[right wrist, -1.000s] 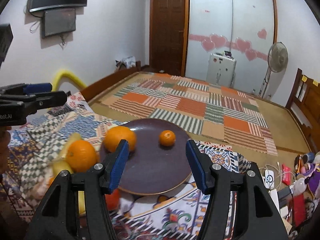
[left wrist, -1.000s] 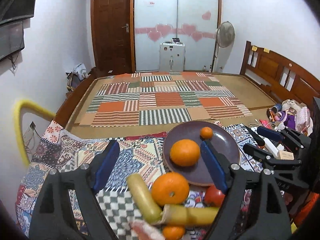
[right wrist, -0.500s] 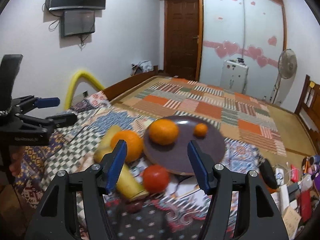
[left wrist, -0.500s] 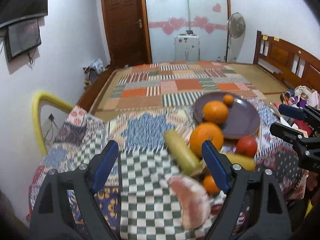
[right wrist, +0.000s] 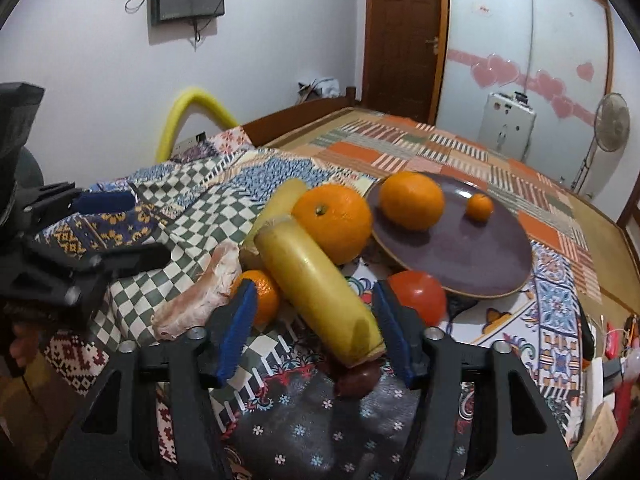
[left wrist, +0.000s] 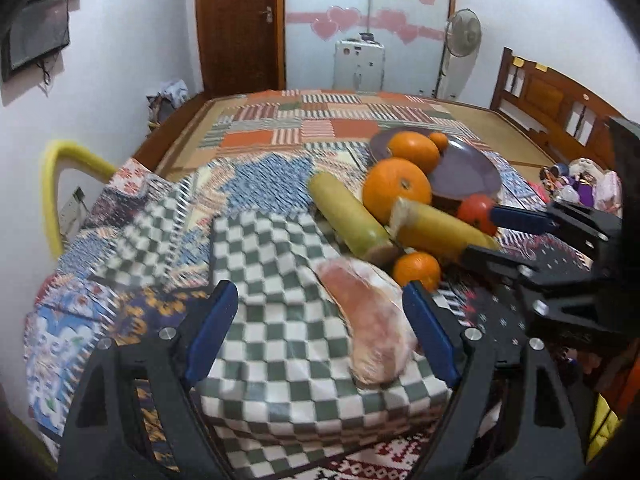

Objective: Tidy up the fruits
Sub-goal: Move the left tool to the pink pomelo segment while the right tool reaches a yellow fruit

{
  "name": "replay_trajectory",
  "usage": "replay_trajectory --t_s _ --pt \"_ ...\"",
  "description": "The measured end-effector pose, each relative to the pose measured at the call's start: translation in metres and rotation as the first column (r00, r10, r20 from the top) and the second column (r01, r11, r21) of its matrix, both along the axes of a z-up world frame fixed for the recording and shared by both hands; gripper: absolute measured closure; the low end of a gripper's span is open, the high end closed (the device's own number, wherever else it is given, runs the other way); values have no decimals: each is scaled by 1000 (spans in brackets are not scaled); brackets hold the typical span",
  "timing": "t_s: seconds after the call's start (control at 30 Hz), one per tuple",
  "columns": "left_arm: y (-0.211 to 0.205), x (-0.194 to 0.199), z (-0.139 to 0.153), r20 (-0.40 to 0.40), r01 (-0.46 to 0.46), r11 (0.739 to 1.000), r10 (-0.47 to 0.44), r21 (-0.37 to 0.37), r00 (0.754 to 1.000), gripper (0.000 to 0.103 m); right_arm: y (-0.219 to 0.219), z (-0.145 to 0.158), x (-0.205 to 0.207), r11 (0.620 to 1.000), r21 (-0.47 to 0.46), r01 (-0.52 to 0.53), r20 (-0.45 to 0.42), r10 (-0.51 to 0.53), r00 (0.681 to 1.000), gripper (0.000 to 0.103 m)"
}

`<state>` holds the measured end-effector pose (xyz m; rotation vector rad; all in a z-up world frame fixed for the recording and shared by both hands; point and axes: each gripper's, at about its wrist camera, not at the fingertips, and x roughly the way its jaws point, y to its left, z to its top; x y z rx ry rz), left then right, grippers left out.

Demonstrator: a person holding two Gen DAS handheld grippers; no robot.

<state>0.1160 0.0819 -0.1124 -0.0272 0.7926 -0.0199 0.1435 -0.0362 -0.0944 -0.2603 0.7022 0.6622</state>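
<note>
A dark purple plate (right wrist: 480, 248) holds a large orange (right wrist: 411, 200) and a small orange (right wrist: 479, 207). Beside it on the patterned cloth lie a big orange (right wrist: 333, 222), two yellow-green cane pieces (right wrist: 316, 288) (left wrist: 348, 216), a small orange (right wrist: 262, 294), a red tomato (right wrist: 420, 294), a pink pomelo segment (left wrist: 370, 320) and a dark fruit (right wrist: 358, 378). My left gripper (left wrist: 320, 328) is open, the pomelo segment by its right finger. My right gripper (right wrist: 316, 326) is open around the near end of a cane piece.
The fruits lie on a patchwork cloth over a table end, with a checkered cloth (left wrist: 280, 320) under the left gripper. A bed with a striped mat (left wrist: 340, 120) lies beyond. Toys and clutter (left wrist: 576, 184) sit at the right. A yellow foam-covered rail (left wrist: 56, 184) stands at the left.
Both grippers have drawn back and lower from the plate. The left now faces the pomelo segment; the right now straddles the yellow cane piece. The fruits have not moved.
</note>
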Motion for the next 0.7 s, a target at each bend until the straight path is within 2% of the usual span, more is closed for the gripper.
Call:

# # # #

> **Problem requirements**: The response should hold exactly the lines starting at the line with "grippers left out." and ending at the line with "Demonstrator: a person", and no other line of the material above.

> **Exercise result**:
`<state>` holds the measured end-effector pose (xyz m; rotation vector rad; all in a z-up world frame fixed for the recording and shared by both hands; point and axes: each gripper's, at about its wrist camera, not at the fingertips, and x roughly the way its jaws point, y to its left, z to its top; x y z rx ry rz), left then right, grippers left out.

Demonstrator: a person holding two Gen DAS handheld grippers; no robot.

There is nothing further to the answer.